フォルクスワーゲン(VW)『K70』L(1973年)も珍しい1台。世界初のロータリーエンジン搭載車を生み出した西ドイツのNSUが、レシプロエンジン版のセダンとして開発、後にVWから発売されたFF車だ。34年前にワンオーナーから手に入れた後に屋内保管、2年前にナンバーを再取得したという。角型2灯を車検対応にするため丸形4灯にした以外はフルオリジナル。1万3000kmしか走行しておらず、ザビなどもない極上車だった。

スバル『360』(1964年)は新車で購入して以来ずっと乗っているという驚きの個体。ナンバーの神奈川を表す「神」が古めかしい。走行距離は未だ4万9000kmで、雨の日は乗らず、イベントなどに時々動かすという。「今日も横浜から高速に乗って来ましたが、80km/h出して快調に走りました。白煙が出るので後ろのクルマに悪いなと思いますけど」と苦笑していた。
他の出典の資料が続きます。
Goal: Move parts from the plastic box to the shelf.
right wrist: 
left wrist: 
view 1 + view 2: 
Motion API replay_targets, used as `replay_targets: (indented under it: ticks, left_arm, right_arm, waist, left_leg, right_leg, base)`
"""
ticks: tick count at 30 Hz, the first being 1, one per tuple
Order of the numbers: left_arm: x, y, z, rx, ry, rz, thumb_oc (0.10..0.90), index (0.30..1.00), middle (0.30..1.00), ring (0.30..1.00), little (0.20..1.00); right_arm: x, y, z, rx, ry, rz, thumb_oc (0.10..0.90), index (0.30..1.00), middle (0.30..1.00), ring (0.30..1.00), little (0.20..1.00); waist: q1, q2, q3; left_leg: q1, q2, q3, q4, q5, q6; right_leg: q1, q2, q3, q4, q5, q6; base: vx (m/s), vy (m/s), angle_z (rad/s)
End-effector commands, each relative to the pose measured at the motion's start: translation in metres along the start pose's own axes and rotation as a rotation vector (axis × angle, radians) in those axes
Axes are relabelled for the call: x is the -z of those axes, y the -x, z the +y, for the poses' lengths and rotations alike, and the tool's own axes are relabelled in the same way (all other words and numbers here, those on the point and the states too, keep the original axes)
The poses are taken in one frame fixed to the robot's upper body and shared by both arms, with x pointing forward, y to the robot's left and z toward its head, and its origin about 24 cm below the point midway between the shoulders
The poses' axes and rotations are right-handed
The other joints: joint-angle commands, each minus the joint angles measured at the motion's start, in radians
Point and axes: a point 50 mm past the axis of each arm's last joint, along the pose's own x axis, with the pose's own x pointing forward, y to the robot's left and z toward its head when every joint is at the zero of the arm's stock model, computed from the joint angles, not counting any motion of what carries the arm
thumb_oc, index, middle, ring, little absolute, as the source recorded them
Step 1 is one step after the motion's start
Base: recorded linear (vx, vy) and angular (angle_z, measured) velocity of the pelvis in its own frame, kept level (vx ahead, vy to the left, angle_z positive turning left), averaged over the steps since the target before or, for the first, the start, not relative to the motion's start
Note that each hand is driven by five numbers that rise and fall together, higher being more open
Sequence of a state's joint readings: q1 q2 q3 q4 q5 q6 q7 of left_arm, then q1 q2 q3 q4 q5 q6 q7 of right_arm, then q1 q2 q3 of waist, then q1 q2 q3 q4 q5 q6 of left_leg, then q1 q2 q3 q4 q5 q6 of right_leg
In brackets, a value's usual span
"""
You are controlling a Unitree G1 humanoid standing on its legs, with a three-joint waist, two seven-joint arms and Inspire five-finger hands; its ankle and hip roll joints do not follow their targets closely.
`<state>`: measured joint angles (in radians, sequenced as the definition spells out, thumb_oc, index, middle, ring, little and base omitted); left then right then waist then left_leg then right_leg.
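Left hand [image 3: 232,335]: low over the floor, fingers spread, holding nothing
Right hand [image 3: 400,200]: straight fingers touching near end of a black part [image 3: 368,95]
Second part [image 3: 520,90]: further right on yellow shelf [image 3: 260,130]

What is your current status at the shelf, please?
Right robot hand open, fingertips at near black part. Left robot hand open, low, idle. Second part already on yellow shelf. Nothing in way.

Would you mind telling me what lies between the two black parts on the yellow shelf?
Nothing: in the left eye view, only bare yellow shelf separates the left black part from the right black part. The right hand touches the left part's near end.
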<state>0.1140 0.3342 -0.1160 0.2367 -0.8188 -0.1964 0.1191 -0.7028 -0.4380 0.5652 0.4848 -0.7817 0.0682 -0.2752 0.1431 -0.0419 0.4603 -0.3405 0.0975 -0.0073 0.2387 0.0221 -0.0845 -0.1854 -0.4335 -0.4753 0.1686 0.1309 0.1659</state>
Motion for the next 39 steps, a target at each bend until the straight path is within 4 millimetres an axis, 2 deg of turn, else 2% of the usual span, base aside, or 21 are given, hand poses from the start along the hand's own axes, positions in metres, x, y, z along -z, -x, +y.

この日は薄曇りで肌寒い1日だったが、会場内では様々なクルマ談議が花盛り。クルマ関連企業や関連グッズのショップも賑わい、一部車両による公園内でのパレードランなども行われた。

ダットサン『ブルーバード』1600SSS(1970年)で参加したオーナーは、リバイバルカフェの常連。「奇麗で珍しい新旧の名車が見られる貴重なイベントでした」と、滅多にない1日を楽しんでいる様子だった。